YOUR ASSIGNMENT
Lines with the string "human" must each be copied from the listing.

*** Block opens ***

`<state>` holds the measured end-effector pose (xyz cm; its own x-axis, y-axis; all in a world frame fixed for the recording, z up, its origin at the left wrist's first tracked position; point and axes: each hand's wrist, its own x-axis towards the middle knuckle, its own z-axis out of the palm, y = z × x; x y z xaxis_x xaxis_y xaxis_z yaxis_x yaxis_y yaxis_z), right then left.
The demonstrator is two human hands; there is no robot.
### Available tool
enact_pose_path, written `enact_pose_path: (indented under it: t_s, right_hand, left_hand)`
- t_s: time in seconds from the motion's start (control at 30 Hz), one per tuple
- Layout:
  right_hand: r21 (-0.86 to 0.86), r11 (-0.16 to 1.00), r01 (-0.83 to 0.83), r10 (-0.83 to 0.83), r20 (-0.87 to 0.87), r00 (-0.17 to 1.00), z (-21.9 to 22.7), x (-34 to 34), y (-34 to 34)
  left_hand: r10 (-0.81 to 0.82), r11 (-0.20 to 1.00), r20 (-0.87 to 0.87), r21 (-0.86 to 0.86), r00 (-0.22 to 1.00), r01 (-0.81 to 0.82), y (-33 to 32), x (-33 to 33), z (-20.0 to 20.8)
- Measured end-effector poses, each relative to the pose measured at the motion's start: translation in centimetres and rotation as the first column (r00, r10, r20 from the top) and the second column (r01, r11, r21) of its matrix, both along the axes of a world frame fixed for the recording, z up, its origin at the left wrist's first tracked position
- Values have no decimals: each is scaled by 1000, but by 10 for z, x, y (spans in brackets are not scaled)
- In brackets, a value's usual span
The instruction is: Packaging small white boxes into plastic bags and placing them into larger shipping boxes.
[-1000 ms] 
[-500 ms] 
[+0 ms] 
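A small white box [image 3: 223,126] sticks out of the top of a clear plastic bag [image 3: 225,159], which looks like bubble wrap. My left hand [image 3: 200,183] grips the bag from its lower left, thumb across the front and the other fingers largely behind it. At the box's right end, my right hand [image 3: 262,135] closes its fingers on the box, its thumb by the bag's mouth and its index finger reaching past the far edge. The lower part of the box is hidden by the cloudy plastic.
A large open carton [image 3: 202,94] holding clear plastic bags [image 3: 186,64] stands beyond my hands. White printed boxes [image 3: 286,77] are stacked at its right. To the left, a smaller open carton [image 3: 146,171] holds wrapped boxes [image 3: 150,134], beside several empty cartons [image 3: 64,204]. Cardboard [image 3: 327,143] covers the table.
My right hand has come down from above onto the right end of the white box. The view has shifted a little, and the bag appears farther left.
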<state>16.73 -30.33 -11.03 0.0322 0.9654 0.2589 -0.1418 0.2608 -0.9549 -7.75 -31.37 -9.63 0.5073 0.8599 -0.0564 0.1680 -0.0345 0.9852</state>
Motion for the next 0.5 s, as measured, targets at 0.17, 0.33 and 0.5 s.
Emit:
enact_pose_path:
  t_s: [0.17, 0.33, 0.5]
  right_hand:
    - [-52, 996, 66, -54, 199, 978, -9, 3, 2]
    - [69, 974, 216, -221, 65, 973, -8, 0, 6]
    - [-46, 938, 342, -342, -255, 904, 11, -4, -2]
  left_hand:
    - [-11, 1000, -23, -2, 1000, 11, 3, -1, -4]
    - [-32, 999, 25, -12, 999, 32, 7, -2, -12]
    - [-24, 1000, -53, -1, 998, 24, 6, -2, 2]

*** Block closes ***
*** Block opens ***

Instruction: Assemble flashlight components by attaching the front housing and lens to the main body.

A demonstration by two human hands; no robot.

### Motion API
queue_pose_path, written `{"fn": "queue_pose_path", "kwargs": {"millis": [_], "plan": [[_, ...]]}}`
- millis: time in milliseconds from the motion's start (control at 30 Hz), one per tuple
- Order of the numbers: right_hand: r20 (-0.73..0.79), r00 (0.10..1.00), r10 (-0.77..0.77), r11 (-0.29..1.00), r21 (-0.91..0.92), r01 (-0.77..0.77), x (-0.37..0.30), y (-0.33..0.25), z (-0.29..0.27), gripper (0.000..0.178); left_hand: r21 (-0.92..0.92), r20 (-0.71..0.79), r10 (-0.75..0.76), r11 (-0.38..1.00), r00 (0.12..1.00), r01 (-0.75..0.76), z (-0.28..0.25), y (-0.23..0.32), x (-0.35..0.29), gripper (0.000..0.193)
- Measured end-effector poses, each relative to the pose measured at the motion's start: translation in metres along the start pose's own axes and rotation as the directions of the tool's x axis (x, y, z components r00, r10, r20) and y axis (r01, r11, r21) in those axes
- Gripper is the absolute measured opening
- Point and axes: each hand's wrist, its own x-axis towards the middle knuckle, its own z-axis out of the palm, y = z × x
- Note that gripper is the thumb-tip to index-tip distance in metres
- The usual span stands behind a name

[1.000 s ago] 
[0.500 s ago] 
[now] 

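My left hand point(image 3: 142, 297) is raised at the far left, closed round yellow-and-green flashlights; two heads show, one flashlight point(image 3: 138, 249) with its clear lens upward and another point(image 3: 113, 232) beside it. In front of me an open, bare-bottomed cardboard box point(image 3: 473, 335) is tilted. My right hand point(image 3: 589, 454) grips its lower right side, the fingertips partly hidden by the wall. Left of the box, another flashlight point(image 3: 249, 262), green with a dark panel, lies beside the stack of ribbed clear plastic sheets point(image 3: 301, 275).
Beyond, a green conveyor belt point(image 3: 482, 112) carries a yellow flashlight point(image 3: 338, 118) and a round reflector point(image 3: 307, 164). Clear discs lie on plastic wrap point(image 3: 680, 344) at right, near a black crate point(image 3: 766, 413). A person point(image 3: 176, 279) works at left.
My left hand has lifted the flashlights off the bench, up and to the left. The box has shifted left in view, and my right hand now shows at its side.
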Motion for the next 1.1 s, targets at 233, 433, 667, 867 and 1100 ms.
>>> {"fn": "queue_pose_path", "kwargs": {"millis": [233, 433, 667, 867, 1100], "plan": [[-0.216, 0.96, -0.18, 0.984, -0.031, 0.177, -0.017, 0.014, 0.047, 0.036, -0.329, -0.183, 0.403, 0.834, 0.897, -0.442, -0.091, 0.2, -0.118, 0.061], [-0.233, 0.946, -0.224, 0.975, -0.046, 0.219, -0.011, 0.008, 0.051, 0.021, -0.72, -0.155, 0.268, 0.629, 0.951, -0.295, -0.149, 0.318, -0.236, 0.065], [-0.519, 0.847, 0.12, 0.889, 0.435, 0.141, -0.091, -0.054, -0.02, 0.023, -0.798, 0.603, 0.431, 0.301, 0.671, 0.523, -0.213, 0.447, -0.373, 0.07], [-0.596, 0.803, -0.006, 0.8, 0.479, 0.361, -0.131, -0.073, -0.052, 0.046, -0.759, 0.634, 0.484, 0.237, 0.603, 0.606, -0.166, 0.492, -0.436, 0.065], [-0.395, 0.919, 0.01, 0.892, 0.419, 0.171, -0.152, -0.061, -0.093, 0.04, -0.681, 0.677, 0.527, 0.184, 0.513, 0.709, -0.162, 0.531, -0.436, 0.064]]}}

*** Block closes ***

PROBLEM SOLUTION
The demonstrator is two human hands; there is no robot.
A demonstration by two human hands; no robot.

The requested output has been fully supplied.